I’ve been trying to write this post for weeks. Each time I’ve come to it, ready to soak you with a bucket of my despair, the same thing has pulled me away: Love. I’ve been a called away by love.

You see, the irony is that the point of this post was to lament love. Love is both my dream and my tormentor. I’m reminded of Nanci Griffith’s wonderful song Fields of Summer in which she writes:

Love has chased me down through the cities and the towns
Until I stood beside the road and let it pass me by
Like a fool I’ve missed the rain ’cause I was crying.

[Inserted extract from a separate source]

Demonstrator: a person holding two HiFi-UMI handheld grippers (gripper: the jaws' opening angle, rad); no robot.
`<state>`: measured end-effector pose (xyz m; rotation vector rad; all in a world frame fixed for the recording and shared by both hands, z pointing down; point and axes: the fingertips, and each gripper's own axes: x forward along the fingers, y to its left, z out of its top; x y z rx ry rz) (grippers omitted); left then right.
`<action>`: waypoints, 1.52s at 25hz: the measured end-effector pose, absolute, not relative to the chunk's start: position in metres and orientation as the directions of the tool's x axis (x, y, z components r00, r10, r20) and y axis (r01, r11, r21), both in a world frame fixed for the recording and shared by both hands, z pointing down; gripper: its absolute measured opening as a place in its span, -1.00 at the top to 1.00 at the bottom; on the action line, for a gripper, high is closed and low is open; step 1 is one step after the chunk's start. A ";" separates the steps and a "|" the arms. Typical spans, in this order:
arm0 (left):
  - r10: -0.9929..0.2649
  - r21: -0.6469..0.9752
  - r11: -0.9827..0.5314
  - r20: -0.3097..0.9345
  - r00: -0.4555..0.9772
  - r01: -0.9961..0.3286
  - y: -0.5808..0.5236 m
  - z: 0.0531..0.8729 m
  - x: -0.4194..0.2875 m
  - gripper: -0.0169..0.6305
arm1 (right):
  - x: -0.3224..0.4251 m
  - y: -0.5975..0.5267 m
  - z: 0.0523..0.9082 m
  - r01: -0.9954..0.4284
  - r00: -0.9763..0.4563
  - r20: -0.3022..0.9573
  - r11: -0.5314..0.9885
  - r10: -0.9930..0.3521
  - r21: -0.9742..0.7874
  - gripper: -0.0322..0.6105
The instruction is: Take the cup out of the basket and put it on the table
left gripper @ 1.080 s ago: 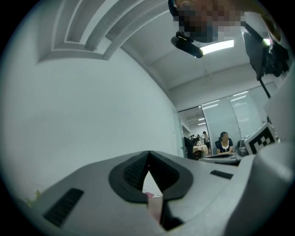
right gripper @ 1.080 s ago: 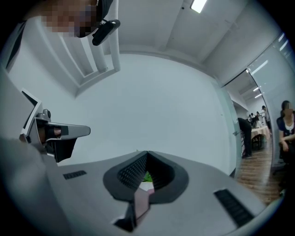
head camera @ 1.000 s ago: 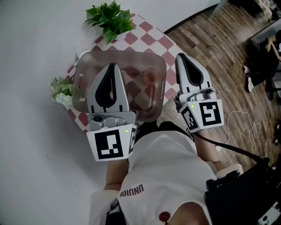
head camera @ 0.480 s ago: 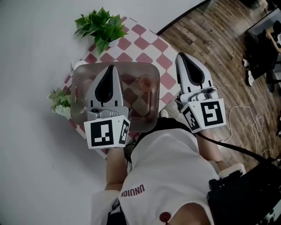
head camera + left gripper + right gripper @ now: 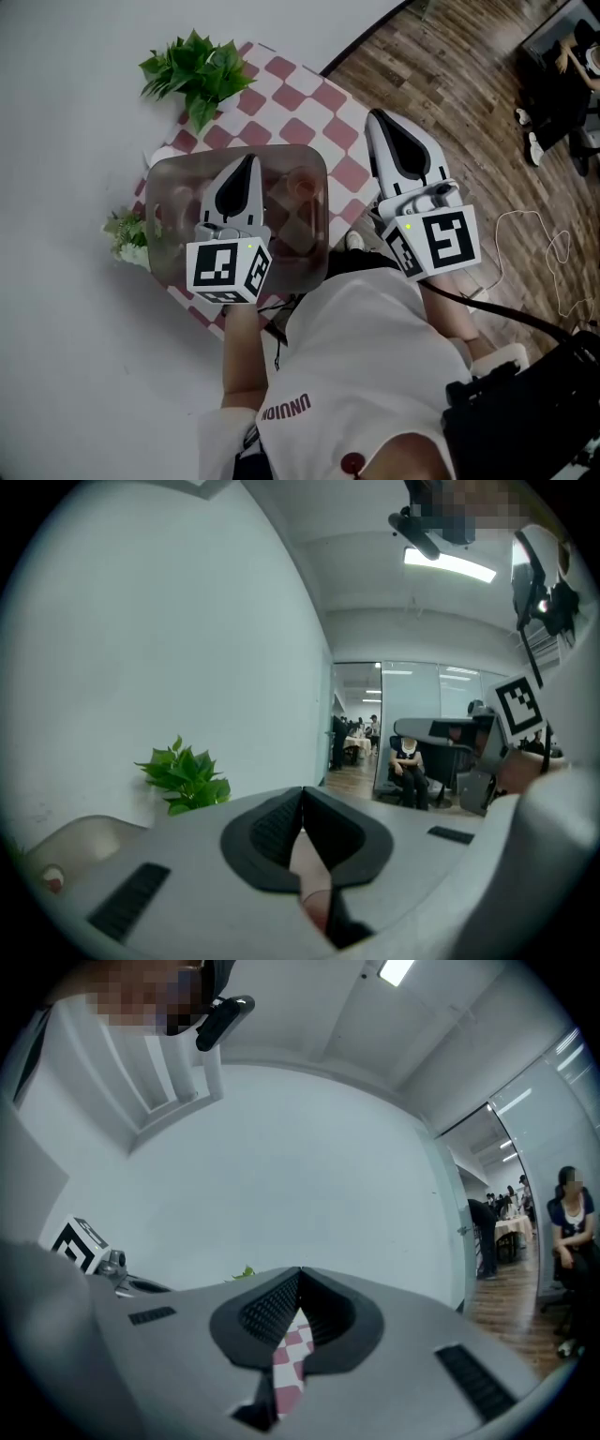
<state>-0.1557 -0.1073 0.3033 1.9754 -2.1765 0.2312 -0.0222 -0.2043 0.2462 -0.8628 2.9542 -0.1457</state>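
Note:
A small pinkish cup [image 5: 302, 185] stands inside the translucent brown basket [image 5: 305, 262] on the red-and-white checkered table [image 5: 309, 103]. My left gripper [image 5: 249, 160] hangs over the basket's middle, to the left of the cup, with its jaws shut on nothing. In the left gripper view the pads [image 5: 272, 832] meet at the left gripper's [image 5: 302, 791] tip, and something pinkish shows through the gap below it. My right gripper [image 5: 375, 114] is off the basket's right side, over the table's edge, also shut and empty. The checkered cloth [image 5: 291, 1358] shows behind the right gripper's [image 5: 300, 1271] jaws.
A leafy green plant [image 5: 192, 70] stands at the table's far corner, also in the left gripper view [image 5: 185, 775]. A small bunch of pale flowers [image 5: 127, 234] sits by the basket's left wall. White wall runs along the left, wooden floor [image 5: 469, 84] on the right.
My left gripper has tipped more steeply down over the basket and drawn closer to it. The right gripper has hardly moved. Both stayed shut.

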 end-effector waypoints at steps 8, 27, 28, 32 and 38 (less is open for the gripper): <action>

This post was intended to be my requiem for a dream (it may still be). I can’t bring myself to say it though. I can’t bring myself to surrender (maybe that’s my problem) to despair or even, more conservatively, to indifference. And, yes, I know time is ticking away. While friends my age celebrate 25 and even 30 year relationships, I celebrate getting all my laundry done for once.

In my darker moments, I wonder why I got left out. Was I forgotten by the Universe or was I simply unworthy? Did I accrue such a huge karmic debt from the errors and actions in the first half of my life that the bill in the second half of my life is so huge it must be paid in instalments of hope with disappointment as its compounding interest rate.

Rosa, my beloved psychologist whom I’ve mentioned before, once suggested I stay too long in bad relationships (I’ve improved in that department!). I’m wondering if the same is true for my relationship with hope. I wonder if it’s time for us to go our separate ways. Dear Hope: It’s not me. It’s you. No hard feelings (well, I have a few hard feelings.) Hope, at least in this area of my life, has accomplished nothing. It’s been about as effective as planting a pine tree and running out every summer morning to pick oranges from it.

When life seems so hell bent on keeping me from something, isn’t there  point where I have to say, “Fine. I don’t want it.” UNCLE!!

I’m close to that point. Very, very close.

But, for reasons I likely related to stubbornness and utter stupidity, I’m not quite there yet.

Love isn’t here. Love isn’t here….but it’s somewhere.